Well, I’ll be the first to admit that I am not 100% sure where this comes from.
The shift is simple evolution: A combination of many things that has been boosted especially by things turning digital, everything becoming more measurable, and organizational silos coming down.
However, it’s something we've seen with the advent of growth marketing (and growth hacking, for that matter.) A few years back, marketing would plan the next year all at once, then maybe plan different campaigns, then run these rather straightforwardly.
At that point, inbound marketing became popular (thanks, HubSpot — we love you,) and marketing was highly centered around content.
I’ve heard stories where it took several months to plan one marketing campaign from an e-book to ads to email promotion — and infographics.
I believe three things happened that shifted this approach towards experimentation for business to business growth companies:
🤔 More data became available. Marketing is a function that has a lot of data at its disposal. Having this data invites us to analyze, optimize and adjust it accordingly.
🤔 Marketing and sales were drifting further apart than ever. The e-books marketing teams were producing were just not bringing in high-quality leads for sales.
🤔 Marketing budgets were downgraded across organizations. Let’s face it, it’s typically the first budget that gets cut — and when these things happen, marketing teams need to do more with less.
Simultaneously, you had tech and software companies from Silicon Valley taking the world by storm, quite literally hacking growth, with smart marketing activities.

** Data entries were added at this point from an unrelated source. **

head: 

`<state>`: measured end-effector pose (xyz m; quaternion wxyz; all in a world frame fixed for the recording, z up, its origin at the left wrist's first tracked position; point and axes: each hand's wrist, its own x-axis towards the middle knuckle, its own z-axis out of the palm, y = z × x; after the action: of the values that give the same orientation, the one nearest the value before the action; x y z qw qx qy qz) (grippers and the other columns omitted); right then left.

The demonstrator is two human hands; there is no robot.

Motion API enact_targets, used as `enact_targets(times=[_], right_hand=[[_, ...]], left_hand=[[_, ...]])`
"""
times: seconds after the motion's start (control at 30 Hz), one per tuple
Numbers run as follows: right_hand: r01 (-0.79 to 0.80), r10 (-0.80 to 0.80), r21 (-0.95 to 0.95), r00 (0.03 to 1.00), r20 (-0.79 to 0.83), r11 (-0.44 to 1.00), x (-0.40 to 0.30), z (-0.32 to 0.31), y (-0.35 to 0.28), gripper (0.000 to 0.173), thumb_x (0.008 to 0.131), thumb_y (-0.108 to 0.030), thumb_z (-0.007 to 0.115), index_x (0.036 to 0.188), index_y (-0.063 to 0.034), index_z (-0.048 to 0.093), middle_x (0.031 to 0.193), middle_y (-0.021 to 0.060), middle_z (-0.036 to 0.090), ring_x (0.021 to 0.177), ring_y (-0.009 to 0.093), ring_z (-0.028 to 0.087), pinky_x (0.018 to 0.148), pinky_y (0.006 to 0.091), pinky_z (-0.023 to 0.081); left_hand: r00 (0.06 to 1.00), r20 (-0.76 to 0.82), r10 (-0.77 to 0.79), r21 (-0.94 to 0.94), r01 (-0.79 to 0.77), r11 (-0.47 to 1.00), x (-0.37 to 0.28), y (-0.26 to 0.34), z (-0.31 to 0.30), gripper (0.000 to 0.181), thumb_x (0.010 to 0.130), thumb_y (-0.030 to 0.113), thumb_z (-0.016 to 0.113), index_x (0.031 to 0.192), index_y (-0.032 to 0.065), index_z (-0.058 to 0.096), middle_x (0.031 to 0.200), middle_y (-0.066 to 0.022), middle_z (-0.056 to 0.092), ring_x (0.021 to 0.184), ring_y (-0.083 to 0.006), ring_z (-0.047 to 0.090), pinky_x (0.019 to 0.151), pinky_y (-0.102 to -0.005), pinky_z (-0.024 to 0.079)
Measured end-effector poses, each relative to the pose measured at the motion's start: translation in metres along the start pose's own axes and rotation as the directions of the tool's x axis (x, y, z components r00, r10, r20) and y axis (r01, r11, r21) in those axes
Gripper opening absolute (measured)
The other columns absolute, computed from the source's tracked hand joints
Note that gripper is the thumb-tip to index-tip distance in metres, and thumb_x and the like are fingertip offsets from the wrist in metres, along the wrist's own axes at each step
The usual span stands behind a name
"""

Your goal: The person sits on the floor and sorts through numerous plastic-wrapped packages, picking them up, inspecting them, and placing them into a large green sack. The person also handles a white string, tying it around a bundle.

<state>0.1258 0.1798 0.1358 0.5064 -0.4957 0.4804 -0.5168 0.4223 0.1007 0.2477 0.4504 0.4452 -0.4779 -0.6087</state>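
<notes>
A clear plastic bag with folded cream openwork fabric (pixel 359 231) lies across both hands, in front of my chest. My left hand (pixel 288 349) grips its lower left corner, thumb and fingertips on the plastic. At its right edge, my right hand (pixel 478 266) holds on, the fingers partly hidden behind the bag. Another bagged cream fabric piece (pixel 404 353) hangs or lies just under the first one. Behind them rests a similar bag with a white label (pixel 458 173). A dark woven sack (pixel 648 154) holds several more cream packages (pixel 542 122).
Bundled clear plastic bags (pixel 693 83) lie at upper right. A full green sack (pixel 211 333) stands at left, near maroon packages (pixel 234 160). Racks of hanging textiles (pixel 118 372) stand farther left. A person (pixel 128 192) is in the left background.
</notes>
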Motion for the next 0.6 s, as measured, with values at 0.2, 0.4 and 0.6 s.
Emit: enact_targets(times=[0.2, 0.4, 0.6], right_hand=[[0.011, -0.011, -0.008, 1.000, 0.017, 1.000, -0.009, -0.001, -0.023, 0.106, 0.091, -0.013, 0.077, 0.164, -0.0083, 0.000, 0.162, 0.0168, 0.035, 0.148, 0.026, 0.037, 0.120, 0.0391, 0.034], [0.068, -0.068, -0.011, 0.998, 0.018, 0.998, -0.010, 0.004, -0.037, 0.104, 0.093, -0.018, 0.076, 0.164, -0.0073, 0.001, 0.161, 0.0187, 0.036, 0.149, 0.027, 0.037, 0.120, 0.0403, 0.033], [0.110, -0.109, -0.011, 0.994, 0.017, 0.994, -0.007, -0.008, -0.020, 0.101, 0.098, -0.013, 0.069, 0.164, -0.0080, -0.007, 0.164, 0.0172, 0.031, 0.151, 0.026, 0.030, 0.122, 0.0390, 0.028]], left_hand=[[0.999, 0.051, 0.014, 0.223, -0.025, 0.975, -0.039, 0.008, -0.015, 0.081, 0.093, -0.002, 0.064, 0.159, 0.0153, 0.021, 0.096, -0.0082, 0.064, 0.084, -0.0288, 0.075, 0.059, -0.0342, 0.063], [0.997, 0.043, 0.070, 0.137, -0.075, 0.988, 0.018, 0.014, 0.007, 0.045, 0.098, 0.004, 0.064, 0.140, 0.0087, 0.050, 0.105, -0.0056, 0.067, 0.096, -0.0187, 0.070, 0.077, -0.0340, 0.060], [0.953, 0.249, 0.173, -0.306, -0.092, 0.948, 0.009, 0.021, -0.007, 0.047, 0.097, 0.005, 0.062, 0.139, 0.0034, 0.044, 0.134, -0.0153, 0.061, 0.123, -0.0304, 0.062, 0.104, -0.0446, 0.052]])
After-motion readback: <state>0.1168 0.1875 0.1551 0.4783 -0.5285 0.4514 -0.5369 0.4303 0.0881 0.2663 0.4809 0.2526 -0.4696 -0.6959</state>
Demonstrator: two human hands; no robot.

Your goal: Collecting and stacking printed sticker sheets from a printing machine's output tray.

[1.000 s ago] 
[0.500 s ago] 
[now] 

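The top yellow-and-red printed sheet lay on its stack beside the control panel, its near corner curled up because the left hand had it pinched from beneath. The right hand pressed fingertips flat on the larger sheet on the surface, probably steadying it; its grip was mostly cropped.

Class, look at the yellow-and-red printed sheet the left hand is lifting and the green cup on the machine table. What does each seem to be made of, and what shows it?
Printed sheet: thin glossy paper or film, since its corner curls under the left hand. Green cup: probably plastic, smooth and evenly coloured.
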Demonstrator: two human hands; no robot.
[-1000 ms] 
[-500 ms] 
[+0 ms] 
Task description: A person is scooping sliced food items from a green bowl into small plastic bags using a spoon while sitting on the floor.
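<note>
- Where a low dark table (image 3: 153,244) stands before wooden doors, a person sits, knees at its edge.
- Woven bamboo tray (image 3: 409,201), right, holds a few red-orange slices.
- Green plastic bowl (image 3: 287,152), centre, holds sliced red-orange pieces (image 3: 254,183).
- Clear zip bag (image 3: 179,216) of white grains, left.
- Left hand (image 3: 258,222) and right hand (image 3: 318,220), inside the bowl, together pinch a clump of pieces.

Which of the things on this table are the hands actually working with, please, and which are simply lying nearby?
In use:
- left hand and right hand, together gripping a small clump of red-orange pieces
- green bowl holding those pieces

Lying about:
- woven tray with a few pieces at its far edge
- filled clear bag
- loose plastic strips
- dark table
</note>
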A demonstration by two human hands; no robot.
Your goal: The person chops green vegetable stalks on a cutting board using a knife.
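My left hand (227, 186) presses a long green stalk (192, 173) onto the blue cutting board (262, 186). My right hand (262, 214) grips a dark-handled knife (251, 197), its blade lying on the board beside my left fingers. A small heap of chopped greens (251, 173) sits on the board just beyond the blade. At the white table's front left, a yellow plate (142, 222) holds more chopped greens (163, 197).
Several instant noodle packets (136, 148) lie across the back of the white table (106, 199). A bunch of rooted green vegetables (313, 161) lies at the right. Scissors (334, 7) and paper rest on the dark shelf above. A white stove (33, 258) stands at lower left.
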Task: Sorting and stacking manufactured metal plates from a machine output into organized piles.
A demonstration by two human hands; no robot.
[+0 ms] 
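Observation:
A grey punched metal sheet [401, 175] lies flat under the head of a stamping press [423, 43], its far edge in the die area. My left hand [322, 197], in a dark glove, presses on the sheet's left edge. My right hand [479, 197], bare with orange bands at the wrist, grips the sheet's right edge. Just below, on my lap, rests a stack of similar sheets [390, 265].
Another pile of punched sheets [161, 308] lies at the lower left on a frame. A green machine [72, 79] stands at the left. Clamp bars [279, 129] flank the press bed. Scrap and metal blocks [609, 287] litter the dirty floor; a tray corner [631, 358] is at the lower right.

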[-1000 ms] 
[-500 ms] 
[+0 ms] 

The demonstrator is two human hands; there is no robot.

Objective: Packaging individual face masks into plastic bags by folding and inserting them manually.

We all know the examples: Hotmail’s “invite a friend”, Dropbox’s “share with a friend for more space”, and the likes. These kinds of activities set up new standards for how marketing had to operate to meet these new kinds of challenges.
Typical learning objectives
Marketing teams from small and large organizations transformed themselves into growth marketing teams and set out to experiment.
To recap: in experimentation, it’s more like a discovery approach. It’s about answering questions such as:
⁉️ Does this channel work better compared to others?
⁉️ What kind of messaging will be interesting to these specific customers?
⁉️ What kind of other content will they be interested in, or more importantly: What kind of content will address their specific needs?
Growth marketing experiments are designed to find out what works best. When you learn what works even a little bit, you can narrow that down to what has worked the best and do more of that. Fun, right?
Lead generation is just one simple example.
You can (and should) approach experimentation from the whole pirate growth funnel. But bear (🐻) in mind that you need to make sure to define your goals and metrics along each stage of the funnel, as they are likely to differ quite a bit.
Advertising channels are an easy way to experiment — they are one tactic if you will. Often advertising is used because it’s relatively easy to get to the volumes you need.
Let’s look at an example. You are working on renewing your brand messaging, and your homepage has 1,000 views per month.
Because that’s a relatively low number, testing two different copies for your home page might not be the most conclusive experiment on its own.
However, creating ads with new messages and running them for a month could be a better option. This way, you probably get well over 1,000 impressions, and those might offer you more insight into what works.
Four things to keep in mind when moving towards experimentation in your B2B marketing
Let’s face it; it’s not rocket science.
There are, however, some mistakes I see really frequently with experiments. I want to leave you with these four tips so you can start experimenting right away:
Stick to one KPI or goal to test. Define one thing that you want (e.g. leads or lead to customer conversion). Define one metric to focus on.
Focus on specific things. For example, if you have tons of segments, focus on one segment. Define a small enough box to throw ideas into.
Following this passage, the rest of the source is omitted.